Giving life to Philbet and Grandaddy and Mama and Knox and James—and all the other characters who inhabit Philbet’s world—has helped me fully accept myself. So it’s been like a second coming out. When I told my parents that I was gay over thirty years ago, I cried and felt ashamed. And they were ashamed . . . ashamed of me. Now, In this second coming out, I’m not crying, and I’m not ashamed. In fact, I’m proud. And I have Red Clay Suzie in part to thank for that.

You are donating a portion of your proceeds from Red Clay Suzie to two organizations that help at-risk youth. Would you tell us about that?

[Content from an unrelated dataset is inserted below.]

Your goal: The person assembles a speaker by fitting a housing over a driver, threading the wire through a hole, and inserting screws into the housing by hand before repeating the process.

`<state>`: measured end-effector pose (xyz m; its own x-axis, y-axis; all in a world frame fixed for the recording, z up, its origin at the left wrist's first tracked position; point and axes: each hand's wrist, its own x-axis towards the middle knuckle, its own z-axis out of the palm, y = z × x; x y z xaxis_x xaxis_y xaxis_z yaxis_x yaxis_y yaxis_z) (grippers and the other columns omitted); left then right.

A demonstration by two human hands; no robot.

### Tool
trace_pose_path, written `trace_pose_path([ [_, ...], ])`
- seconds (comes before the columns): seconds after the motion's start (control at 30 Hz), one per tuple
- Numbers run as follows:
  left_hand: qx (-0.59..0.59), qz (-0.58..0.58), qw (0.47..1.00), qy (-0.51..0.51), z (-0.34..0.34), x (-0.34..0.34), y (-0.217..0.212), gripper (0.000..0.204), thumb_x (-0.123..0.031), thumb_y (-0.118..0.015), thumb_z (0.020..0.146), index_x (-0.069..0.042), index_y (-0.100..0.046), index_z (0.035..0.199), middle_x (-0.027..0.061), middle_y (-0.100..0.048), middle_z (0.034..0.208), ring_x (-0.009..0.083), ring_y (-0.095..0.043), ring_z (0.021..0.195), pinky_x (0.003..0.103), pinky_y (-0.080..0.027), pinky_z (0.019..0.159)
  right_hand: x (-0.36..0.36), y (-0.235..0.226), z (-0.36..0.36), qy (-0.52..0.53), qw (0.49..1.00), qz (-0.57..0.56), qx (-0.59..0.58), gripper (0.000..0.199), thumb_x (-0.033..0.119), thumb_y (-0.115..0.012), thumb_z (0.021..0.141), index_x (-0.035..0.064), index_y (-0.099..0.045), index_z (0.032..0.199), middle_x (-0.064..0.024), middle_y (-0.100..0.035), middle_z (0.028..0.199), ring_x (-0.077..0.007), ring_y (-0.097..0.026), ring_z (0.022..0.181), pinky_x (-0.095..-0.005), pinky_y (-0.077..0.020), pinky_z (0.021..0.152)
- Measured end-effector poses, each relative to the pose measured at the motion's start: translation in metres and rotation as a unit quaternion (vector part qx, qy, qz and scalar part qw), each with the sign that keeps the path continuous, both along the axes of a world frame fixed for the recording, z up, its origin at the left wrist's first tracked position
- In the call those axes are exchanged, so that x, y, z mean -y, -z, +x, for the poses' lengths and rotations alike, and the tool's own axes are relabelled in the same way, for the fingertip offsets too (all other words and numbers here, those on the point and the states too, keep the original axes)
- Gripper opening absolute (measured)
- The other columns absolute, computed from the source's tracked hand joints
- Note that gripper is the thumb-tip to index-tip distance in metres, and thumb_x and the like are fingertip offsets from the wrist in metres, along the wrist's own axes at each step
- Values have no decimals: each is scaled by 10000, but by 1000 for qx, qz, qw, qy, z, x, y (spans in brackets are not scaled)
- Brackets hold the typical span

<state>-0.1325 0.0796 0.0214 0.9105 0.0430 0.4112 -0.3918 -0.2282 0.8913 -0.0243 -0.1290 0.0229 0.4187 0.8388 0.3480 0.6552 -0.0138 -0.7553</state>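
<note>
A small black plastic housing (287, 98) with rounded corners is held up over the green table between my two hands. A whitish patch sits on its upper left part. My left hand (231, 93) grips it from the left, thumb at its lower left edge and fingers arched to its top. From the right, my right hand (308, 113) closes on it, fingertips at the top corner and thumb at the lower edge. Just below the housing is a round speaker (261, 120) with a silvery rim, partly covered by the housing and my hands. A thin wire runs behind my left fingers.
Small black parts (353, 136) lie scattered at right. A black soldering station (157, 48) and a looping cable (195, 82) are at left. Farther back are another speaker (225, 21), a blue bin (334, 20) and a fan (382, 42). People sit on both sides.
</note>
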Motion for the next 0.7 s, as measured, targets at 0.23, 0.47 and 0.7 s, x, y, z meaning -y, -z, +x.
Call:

I have long been a fan of the important work being done every day by two organizations dedicated to helping at-risk youth: the Born This Way Foundation (https://bornthisway.foundation/), founded by Lady Gaga and her mother Cynthia Germanotta, and The Trevor Project (thetrevorproject.org), the world’s largest suicide prevention and crisis intervention organization for LGBTQ+ young people. So, I decided to donate a portion of what I make from the sale of Red Clay Suzie to support their efforts to help at risk kids who struggle as outsiders, like I did, trying to find a way to lead a happy and productive life.

Robert Gwaltney, award winning author of southern fiction, is a graduate of Florida State University. He resides in Atlanta Georgia with his partner, where he is an active member of the Atlanta literary community. Robert’s work has appeared in such publications as The Signal Mountain Review and The Dead Mule School of Southern Literature. His debut novel, The Cicada Tree, won the Somerset Award for literary fiction.